The symbolism associated with deities, religious carvings and sacred objects abounds, but also their modern equivalents: monarchs and rulers as revered as those. A marble Apollo, several Buddhas and Amun-Ras followed by Napoleon Bonaparte in his usual warlike allegory, portrayed by Auguste Boucher-Desnoyer in 1808. At his side stands out a large-format canvas by Isabel la Católica dated 1848, with which his The author, Luis de Madrazo, wanted to start a monarchical icon library within the Prado. The queen stands, crowned and draped in a sumptuous scarlet gown with pearls and gold dangling from it. In the room where it is exhibited, it seems that he is observing Mao Tse Tung, represented in one of the statuettes that the Chinese Cultural Revolution produced en masse.An adjoining display case houses the election campaign insignia of Barak Obama and Donald Trump. The power resides in even the smallest media.

Figure of Mao Tse Tung, produced in series during the Chinese Cultural Revolution, shown in the exhibition 'The human image' at the CaixaForum in Madrid.Maximo Garcia de la Paz

Those responsible for the proposal wanted to go beyond the gesture of gathering a few pieces and have accompanied the set with a series of questions.

Written or projected on the walls, they challenge the viewer and guide him through the journey.

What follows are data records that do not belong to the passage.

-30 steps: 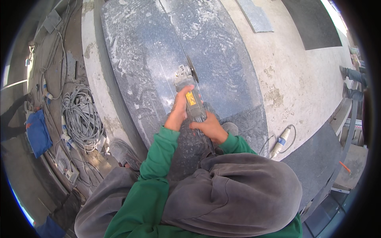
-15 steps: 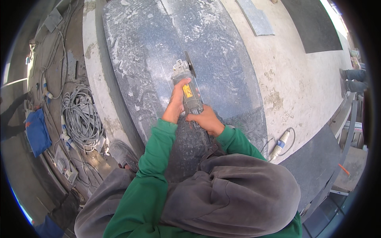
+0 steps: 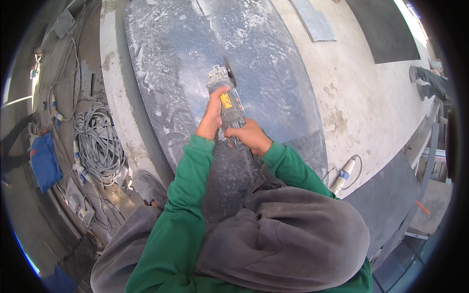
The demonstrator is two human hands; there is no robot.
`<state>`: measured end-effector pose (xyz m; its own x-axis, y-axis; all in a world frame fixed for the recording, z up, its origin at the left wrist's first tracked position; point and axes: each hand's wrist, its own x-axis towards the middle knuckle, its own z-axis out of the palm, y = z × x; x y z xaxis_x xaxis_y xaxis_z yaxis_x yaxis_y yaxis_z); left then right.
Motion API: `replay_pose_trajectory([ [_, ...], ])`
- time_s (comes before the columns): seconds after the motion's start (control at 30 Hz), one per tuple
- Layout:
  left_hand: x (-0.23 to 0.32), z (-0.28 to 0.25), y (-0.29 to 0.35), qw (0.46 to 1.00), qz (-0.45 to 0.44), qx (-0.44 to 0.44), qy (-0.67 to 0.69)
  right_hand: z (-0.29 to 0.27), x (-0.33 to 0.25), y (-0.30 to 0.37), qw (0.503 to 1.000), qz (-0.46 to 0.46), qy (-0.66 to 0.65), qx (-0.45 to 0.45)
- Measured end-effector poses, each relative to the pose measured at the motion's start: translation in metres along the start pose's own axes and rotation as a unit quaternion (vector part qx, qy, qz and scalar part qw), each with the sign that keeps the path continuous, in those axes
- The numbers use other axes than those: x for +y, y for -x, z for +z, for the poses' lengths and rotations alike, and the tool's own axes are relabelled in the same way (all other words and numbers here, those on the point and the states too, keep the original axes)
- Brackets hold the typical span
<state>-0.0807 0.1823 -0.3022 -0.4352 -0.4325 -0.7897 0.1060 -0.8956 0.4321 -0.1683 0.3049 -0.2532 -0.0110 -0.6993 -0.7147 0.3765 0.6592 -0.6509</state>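
Note:
Both my hands grip a grey angle grinder (image 3: 231,111) with a yellow label. My left hand (image 3: 213,110) is wrapped round the body just behind the grinder's head, thumb on top. Lower down, my right hand (image 3: 250,135) closes round the rear end. The dark cutting disc (image 3: 228,70) stands on edge at the right side of the head, in line with a thin dark cut that runs away from me. Under it lies a large blue-grey stone slab (image 3: 278,83), dusty and marked with white streaks. Whether the disc bites into the stone cannot be made out.
Coiled grey cable (image 3: 100,146) and a blue cloth (image 3: 45,162) lie on the floor at left, beyond a concrete ledge (image 3: 115,73). At right are a cable connector (image 3: 344,176), a narrow stone strip (image 3: 315,22) and dark slabs (image 3: 386,31). Another person's legs (image 3: 430,83) show at far right.
The grinder and both my hands have shifted slightly away from me and to the left, along the cut. The other person's legs at far right have moved.

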Motion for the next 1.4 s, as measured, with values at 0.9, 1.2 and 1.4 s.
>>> replay_pose_trajectory([
  [0.9, -0.042, 0.007, 0.047, 1.0, -0.008, -0.002, 0.0, -0.004, 0.051, 0.047, 0.999, -0.014, 0.008, 0.039],
  [1.2, -0.004, 0.0, 0.003, 1.0, -0.001, -0.009, -0.001, -0.003, 0.012, -0.002, 1.0, -0.015, -0.008, 0.0],
  [1.4, -0.025, 0.004, 0.023, 1.0, 0.007, 0.004, -0.001, -0.005, 0.028, 0.023, 0.999, -0.025, 0.023, 0.007],
])
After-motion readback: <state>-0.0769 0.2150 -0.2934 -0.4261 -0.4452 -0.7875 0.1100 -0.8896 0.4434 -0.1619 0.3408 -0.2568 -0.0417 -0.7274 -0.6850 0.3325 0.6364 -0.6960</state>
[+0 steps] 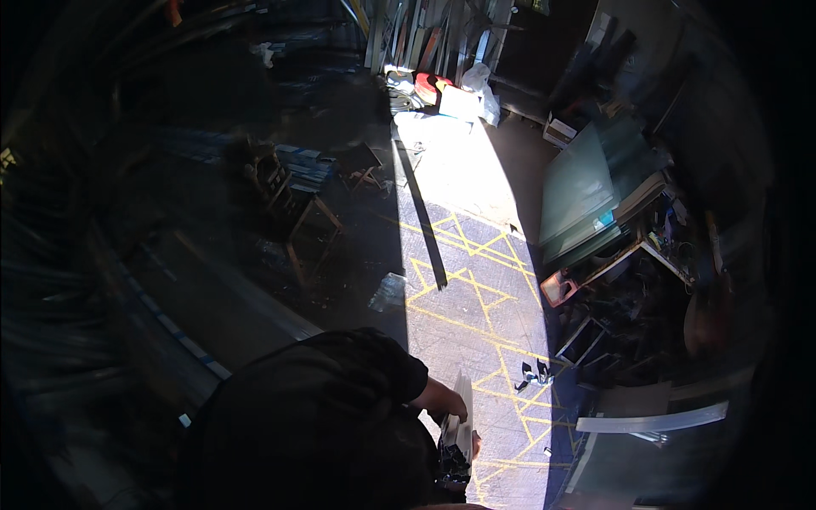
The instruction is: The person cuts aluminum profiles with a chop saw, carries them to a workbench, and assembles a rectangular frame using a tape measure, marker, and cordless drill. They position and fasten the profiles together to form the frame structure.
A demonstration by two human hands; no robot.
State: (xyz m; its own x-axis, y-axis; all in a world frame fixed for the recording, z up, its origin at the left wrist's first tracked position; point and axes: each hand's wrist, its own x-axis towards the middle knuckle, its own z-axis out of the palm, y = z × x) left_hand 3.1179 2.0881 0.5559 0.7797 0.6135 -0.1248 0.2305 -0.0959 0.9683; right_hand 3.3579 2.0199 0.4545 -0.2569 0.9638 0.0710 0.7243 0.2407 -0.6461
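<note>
Roughly, long axis of strip (460, 436): running forward, slightly aslant, seen against the lit floor (450, 344).
Left hand (457, 411): seemingly closed on the strip, reaching across from its left, the farther-forward hand.
Right hand (477, 444): only a sliver shows by the strip's right edge, farther back; cannot tell its grip.
</note>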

"When you take a photo, do you use any trick to show or hide parts of your body?", Can be read next to a photograph of the American Christopher Williams.

At first glance, his work

Study in Yellow and Red / Berlin

(2008) seems to rummage through the common places of fashion. A detailed look, however, will verify that the model in question exhibits a large number of freckles, has fixed the breaks in her bra with small tweezers and does not hide the folds of her belly. "The most important gestures for someone may not be very visible," says Moore.

The reflective intention of the mirror is replicated at the end of the tour, by the hand of the digital artist Rafael Lozano-Hemmer. In his

Recorded Assembly

installation

,

a multi-camera arrangement produces the visitor's live portrait from six simultaneous perspectives. When several people approach the work, the system develops a photograph made up of their different facial features. “It's like the reinvention of the group portrait!” Exclaims a woman when observing the result. A kind of collective selfie in the time of individuality.